What you need to do: In the data below, locate each line with the word "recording" and list it.
____________
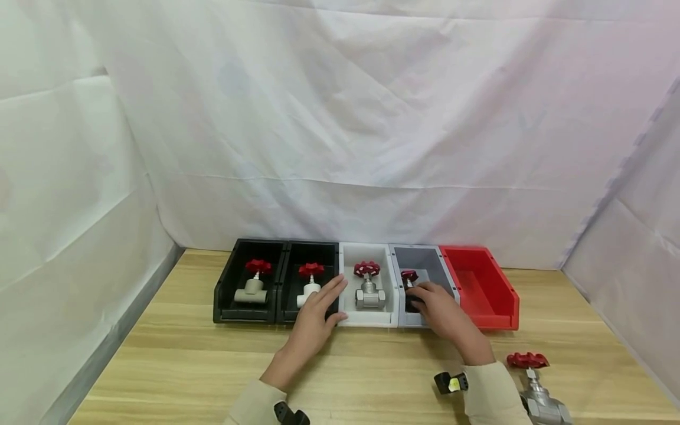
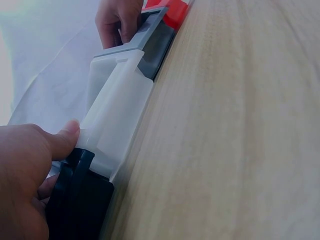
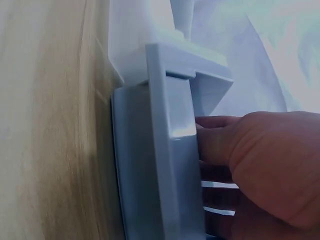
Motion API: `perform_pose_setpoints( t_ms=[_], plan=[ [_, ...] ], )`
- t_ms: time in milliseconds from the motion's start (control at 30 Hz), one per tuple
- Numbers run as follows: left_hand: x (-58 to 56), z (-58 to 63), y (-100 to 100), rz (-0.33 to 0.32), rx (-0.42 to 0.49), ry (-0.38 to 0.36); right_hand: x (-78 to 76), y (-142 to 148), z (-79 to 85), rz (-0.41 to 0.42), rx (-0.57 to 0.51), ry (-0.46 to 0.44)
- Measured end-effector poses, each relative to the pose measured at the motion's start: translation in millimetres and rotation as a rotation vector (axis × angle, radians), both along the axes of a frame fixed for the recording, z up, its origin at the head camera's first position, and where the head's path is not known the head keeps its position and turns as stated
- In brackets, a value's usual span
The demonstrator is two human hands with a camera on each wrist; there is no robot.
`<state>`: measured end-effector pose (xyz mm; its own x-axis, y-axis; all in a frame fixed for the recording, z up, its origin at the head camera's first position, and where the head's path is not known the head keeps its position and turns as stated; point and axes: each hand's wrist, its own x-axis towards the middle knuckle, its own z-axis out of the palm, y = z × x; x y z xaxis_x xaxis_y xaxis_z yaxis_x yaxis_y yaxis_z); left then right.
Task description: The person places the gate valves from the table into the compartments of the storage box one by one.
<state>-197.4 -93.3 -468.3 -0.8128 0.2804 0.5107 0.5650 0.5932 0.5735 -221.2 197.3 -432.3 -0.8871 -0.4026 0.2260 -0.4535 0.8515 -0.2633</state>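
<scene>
My left hand (image 1: pixel 313 321) rests over the divider between the second black bin (image 1: pixel 285 316) and the white bin (image 1: pixel 344 321), fingers extended. In the left wrist view its thumb (image 2: pixel 69 136) touches the rim there. My right hand (image 1: pixel 442 310) reaches into the grey bin (image 1: pixel 422 255) and grips a black-bodied valve (image 1: pixel 412 304) with a red handwheel; the fingers hide part of it. A silver valve (image 1: pixel 369 293) with a red handwheel stands in the white bin. A white valve (image 1: pixel 310 289), partly behind my left hand, stands in the second black bin.
At the far left, another black bin (image 1: pixel 219 316) holds a beige valve (image 1: pixel 252 291). A red bin (image 1: pixel 486 320) ends the row at the right. A larger silver valve (image 1: pixel 543 404) stands on the wooden table (image 1: pixel 372 378) near my right sleeve. White cloth (image 1: pixel 345 118) hangs behind.
</scene>
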Motion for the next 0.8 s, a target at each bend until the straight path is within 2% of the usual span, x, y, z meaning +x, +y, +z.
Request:
perform_pose_setpoints(
  t_ms=[200,367,567,800],
  plan=[
    [-0.6,-0.1,-0.2,0.004,0.003,0.032,7.4,-1.1,6.0,0.023,0.000,0.066],
    [0.9,1.2,0.4,0.005,0.002,-0.006,16.2,-4.0,13.8,-0.003,-0.011,0.027],
    [1.7,3.8,1.0,0.005,0.007,-0.010,31.6,-3.1,26.3,0.002,-0.016,0.018],
    [3.3,5.6,1.2,0.007,0.007,-0.012,50.8,8.2,32.4,0.071,-0.028,0.115]
  ],
)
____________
Exercise response:
- Measured end-effector poses, each relative to the pose measured at the motion's start: translation in millimetres and rotation as a rotation vector (axis × angle, radians), both along the axes of a frame fixed for the recording, z up, its origin at the head camera's first position, and where the head's path is not known the head keeps its position and turns as stated
`<state>`: measured end-effector pose (xyz mm; its own x-axis, y-axis; all in a frame fixed for the recording, z up, its origin at the head camera's first position, and where the head's path is not known the head keeps its position and turns as stated; point and axes: each hand's wrist, its own x-axis towards the middle knuckle, its own z-axis out of the palm, y = z × x; x y z xaxis_x xaxis_y xaxis_z yaxis_x yaxis_y yaxis_z); left then right.

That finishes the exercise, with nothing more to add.